I view the Y-Combinator as a combination of two ideas: Self application, and handling the recursion in a different function from the one that does the computation.
I'll start with self application.
(define (fib f n)
(cond ((= n 0) 1)
((= n 1) 1)
(else (+ (f f (- n 1)) (f f (- n 2))))))
To use this function, you pass it a copy of itself. For example, (fib fib 5) => 8.
We can curry this.
(define (fib f)
(lambda (n)
(cond ((= n 0) 1)
((= n 1) 1)
(else (+ ((f f) (- n 1)) ((f f) (- n 2)))))))
Now passing fib a copy of itself creates the Fibonacci function. You could call it with ((fib fib) 5) => 8, or you could do something like (define fibonacci (fib fib)) and then (fibonacci 5) => 8.
The second idea is a way to have the recursion handled by an entirely different function. We define fib like this.
(define (fib f)
(lambda (n)
(cond ((= n 0) 1)
((= n 1) 1)
(else (+ (f (- n 1)) (f (- n 2)))))))
Using this technique, we don't pass fib a copy of itself. We need to give it something special, something that behaves like the result of the call to fib, even though that isn't finished yet. Gee, that sounds like recursion. Let's make a function (let's call it Y!) that calls f with the thing that this function is going to return.
(define (y f) (f (y f)))
In my mind, I view the "(y f)" here as "the thing I'm about to return."
You may notice an infinite loop here, since y calls itself directly and unconditionally. In order to break the infinite loop, we use something called eta expansion. If a function f takes one argument, then the function f, and the expression (lambda (n) (f n)) both mean the same thing. The difference is that the eta expanded version won't try to figure out what f is until it's time to call it. The dangerous part of this definition of y is the call (y f), so let's eta expand that.
(define (y f) (f (lambda (n) ((y f) n))))
Now the recursion is handled in y. Every time fib calls (lambda (n) ((y f) n)), which is called f inside fib, another call to fib happens.
We can evaluate things like ((y fib) 5) => 8, or we can (define fibonacci (y fib)) and then (fibonacci 5) => 8.
Okay, but that definition of y is directly recursive. Is there a way to get rid of the recursion entirely? Yep. Self application. First, let's change the definition so that it uses an explicit lambda.
(define y (lambda (f) (f (lambda (n) ((y f) n)))))
And then, let's add the extra parameter for self application.
(define y ((lambda (x) (lambda (f) (f (lambda (n) (((x x) f) n)))))
(lambda (x) (lambda (f) (f (lambda (n) (((x x) f) n)))))))
Notice how (x x) replaces y in the recursive calls.

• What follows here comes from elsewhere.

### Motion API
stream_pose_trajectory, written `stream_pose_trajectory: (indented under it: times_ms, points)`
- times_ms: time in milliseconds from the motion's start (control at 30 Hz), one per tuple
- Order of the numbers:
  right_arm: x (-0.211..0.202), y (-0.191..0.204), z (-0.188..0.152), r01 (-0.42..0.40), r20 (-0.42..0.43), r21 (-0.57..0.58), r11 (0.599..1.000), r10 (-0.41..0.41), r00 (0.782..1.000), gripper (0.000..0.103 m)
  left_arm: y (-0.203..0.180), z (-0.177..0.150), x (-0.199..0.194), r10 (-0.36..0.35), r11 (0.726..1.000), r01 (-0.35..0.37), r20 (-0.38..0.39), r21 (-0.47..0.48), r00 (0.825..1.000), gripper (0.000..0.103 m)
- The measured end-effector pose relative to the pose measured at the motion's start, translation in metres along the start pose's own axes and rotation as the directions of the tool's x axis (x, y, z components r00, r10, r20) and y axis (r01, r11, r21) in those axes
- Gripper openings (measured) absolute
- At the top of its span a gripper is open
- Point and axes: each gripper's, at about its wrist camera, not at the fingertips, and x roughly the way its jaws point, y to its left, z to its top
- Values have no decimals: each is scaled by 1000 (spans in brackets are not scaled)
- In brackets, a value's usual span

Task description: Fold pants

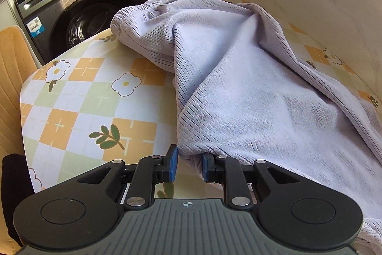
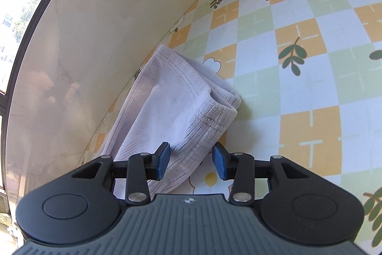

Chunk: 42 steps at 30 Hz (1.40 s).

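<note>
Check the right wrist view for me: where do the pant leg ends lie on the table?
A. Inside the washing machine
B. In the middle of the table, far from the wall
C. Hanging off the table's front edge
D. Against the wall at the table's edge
D: the stacked hems of the pants lie on the checked tablecloth right along the beige wall.

— What colour are the pants?
— Pale lavender, with fine darker ribbed lines.
— And the surface?
— A check of orange, pale green and white squares, printed with white flowers and dark green leaf sprigs.
— The fingers?
— Blue pads on black arms, above a grey ribbed body.
— The washing machine?
— Dark grey and silver.
</note>
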Motion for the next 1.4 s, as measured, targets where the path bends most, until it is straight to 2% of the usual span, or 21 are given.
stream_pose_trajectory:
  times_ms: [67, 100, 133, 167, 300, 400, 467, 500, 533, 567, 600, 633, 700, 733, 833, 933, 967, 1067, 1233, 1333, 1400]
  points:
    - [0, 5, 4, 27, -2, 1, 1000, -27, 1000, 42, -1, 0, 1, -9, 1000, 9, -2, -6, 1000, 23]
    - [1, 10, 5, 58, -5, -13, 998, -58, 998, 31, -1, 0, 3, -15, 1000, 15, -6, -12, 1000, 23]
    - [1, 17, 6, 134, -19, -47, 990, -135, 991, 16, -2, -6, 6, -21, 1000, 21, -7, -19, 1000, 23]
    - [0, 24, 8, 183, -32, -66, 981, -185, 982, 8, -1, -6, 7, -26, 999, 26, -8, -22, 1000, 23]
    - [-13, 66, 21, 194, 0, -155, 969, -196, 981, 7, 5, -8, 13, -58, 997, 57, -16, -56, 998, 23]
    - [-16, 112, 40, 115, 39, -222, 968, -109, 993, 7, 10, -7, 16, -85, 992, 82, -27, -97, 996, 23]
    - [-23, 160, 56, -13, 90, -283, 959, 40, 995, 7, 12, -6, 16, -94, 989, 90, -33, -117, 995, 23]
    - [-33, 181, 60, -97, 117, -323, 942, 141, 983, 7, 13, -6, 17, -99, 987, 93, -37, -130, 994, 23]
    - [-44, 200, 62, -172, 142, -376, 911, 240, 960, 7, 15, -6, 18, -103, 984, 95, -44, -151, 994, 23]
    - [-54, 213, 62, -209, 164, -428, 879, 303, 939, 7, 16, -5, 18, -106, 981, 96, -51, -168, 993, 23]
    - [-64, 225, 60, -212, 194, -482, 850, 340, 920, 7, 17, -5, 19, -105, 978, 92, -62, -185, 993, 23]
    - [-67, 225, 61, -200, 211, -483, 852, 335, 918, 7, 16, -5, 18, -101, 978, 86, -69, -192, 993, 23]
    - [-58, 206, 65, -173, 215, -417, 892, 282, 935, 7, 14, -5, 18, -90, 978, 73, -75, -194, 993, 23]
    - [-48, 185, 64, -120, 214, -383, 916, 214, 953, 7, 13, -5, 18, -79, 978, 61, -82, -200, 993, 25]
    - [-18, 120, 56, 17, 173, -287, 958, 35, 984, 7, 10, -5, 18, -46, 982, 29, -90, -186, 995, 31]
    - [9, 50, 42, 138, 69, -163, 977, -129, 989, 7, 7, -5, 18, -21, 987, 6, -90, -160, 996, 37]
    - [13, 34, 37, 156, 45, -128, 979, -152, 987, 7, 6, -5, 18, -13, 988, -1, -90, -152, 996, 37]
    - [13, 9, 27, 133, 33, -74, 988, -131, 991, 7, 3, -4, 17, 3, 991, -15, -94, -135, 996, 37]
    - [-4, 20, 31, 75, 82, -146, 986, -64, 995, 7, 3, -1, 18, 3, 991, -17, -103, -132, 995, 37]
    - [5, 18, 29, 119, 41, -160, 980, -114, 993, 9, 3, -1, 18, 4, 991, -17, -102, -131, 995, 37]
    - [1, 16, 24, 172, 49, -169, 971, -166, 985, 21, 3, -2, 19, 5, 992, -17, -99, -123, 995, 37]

By combining these two tricks, we are now able to simulate recursion even if we don't have it. Here is a final copy of the code to play with. Notice how it contains no recursive functions in the normal sense. No definitions contain the name that they are defining, yet it is still able to perform a recursive computation.
(define y ((lambda (x) (lambda (f) (f (lambda (n) (((x x) f) n)))))
(lambda (x) (lambda (f) (f (lambda (n) (((x x) f) n)))))))
(define (fib f)
(lambda (n)
(cond ((= n 0) 1)
((= n 1) 1)
(else (+ (f (- n 1)) (f (- n 2)))))))
(define fibonacci (y fib))
(fibonacci 5)
Paste that into your Scheme interpreter, and you should get out "8".
For a really, really good time, we can take out all of the definitions and do it all with function calls.
((((lambda (x) (lambda (f) (f (lambda (n) (((x x) f) n)))))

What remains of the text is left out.